String replacements in command lines

Often, a program will want to change a parameter in a command line. An example would be to run a command on a user-supplied file. To make it more concrete, let's say that our program converts DVI files to PostScript and to PDF. It does so by enlisting the help of two other programs, dvips and dvipdf. These commands are to be invoked as follows:

dvips -o output input

dvipdf input output

If we want to write this program using a POSIX shell-like language, it would probably look something like Figure 1.

Figure 1. Implementation using Bash

#!/bin/bash
# $1 is the file we want to convert
dvips -o out.ps "$1"
dvipdf "$1" out.pdf

$1 is a positional parameter; when the program is run with arguments, it takes on the value of the first argument (in fact, the first word, other than the command itself).

When this program is run with the command convert "my file.dvi", $1 will be replaced with my file.dvi, and so the command lines executed will be:

  • dvips -o out.ps "my file.dvi"
  • dvipdf "my file.dvi" out.pdf

In terms of argument vectors, these translate to:

  • [ 'dvips', '-o', 'out.ps', 'my file.dvi' ]
  • [ 'dvipdf', 'my file.dvi', 'out.pdf' ]

So long as we don't care about checking for errors, this implementation is exactly what we wanted. It will even cope with spaces in the filename, because the double quotes will keep it all together as one "word", hence one entry in the array of strings given to main(). (Of course, in order to be useful both dvips and dvipdf would need to handle spaces in filenames too.) Easy enough, so now let's try that in Python using os.system().

Figure 2. Implementation using Python

#!/usr/bin/python
import os
import sys
os.system ('dvips -o out.ps "' + sys.argv[1] + '"')
os.system ('dvipdf "' + sys.argv[1] + '" out.pdf')

(Here, sys.argv[1] is the same string as $1 was before.)

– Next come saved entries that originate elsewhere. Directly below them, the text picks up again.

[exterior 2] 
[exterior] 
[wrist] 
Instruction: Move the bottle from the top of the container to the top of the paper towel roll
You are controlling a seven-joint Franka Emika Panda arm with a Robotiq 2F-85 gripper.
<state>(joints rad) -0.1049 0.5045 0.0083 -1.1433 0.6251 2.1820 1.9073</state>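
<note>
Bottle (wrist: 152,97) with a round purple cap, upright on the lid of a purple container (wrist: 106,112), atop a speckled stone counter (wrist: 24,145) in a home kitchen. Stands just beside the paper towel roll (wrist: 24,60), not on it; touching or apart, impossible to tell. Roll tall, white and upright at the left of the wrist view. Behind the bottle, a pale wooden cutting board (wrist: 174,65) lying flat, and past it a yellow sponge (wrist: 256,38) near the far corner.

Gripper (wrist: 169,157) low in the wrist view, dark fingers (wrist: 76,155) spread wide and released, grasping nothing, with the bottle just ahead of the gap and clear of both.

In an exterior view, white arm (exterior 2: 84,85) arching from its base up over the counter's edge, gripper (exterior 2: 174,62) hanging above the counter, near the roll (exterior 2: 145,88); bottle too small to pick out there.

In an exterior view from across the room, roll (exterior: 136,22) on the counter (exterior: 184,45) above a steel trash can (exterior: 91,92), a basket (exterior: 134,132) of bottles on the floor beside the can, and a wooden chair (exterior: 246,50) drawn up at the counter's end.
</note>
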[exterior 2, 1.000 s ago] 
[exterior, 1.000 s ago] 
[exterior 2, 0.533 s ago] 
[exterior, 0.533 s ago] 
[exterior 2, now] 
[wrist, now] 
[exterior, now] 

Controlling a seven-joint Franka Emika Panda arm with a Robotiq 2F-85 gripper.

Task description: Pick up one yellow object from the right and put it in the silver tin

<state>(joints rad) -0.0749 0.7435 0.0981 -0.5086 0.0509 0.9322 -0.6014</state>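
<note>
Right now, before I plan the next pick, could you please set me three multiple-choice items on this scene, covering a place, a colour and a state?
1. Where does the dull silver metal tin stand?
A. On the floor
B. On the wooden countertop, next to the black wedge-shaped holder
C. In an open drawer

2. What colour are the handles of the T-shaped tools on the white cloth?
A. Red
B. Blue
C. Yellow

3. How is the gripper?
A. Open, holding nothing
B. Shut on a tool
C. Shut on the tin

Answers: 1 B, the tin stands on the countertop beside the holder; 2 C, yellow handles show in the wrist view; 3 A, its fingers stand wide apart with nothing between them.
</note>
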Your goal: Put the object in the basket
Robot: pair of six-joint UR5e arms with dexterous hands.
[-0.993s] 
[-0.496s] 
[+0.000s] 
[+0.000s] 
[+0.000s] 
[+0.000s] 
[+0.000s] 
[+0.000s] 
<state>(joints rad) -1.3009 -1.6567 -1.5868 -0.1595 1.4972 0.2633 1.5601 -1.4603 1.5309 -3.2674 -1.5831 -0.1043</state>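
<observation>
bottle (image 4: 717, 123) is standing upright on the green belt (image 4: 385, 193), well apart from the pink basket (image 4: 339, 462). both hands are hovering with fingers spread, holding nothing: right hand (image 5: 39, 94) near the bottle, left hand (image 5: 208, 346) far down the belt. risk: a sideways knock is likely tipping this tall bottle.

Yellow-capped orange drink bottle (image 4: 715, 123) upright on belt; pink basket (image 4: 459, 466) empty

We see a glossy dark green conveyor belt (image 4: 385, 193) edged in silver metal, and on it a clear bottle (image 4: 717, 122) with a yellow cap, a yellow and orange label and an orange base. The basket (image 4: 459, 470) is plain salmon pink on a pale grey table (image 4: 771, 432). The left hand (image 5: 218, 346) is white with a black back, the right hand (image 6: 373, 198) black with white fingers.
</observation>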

Although it might look the same, this implementation in Python is quite different to the one in Figure 1. Imagine if the filename happens to contain a dollar sign (by chance or by malice). If by malice, the miscreant can use parentheses in the (made up) filename to execute commands of her own; command substitution of "$(command)" will cause the command to be executed. With the Bash implementation, this was not possible because the malicious filename was in an environment variable and substituted into the command line using parameter expansion (command substitution is always performed before this step). Obviously, with this small example, there isn't a lot of scope for malice, but there are plenty of examples of programs that do provide it: Web-based interfaces, mail and print filters, etc.

To try to fix this, we could add our own quoting to the argument. Whenever we find a dollar sign, we could replace it with a backslash followed by a dollar sign (this takes away its special meaning). Are we safe yet? Well, no, because the miscreant can still use backticks (another form of command substitution) or just break out of the quotation with his own quotation marks in the filename, such as ""; cat /etc/passwd; echo "".

We need to, for want of a real word, enquote the filename, to escape any backticks and dollar signs we find. Or, more efficiently, we could use single-quote characters instead of double quote characters, and escape any stray single-quote characters in the filename (command substitutions and parameter expansions are not performed inside single-quoted words).

An easier way of doing it is presented in Figure 3.

Figure 3. Alternative implementation in Python

#!/usr/bin/python
import os
import sys
os.environ['file']=sys.argv[1]
os.system ('dvips -o out.ps "$file"')
os.system ('dvipdf "$file" out.pdf')

With this implementation, the shell (which is what os.system invokes in this instance) does the tricky stuff for us.

Where we went wrong before was in trying to modify the command line that we had. When the shell interprets the command line, it needs to apply quoting rules and parameter expansion rules and command substitution rules (and several others) before the command line is finally split into the words that make up the argument vector, the argv parameter that is given to main(). Trying to insert arbitrary strings into a command line without knowing these rules can cause problems, as we've seen.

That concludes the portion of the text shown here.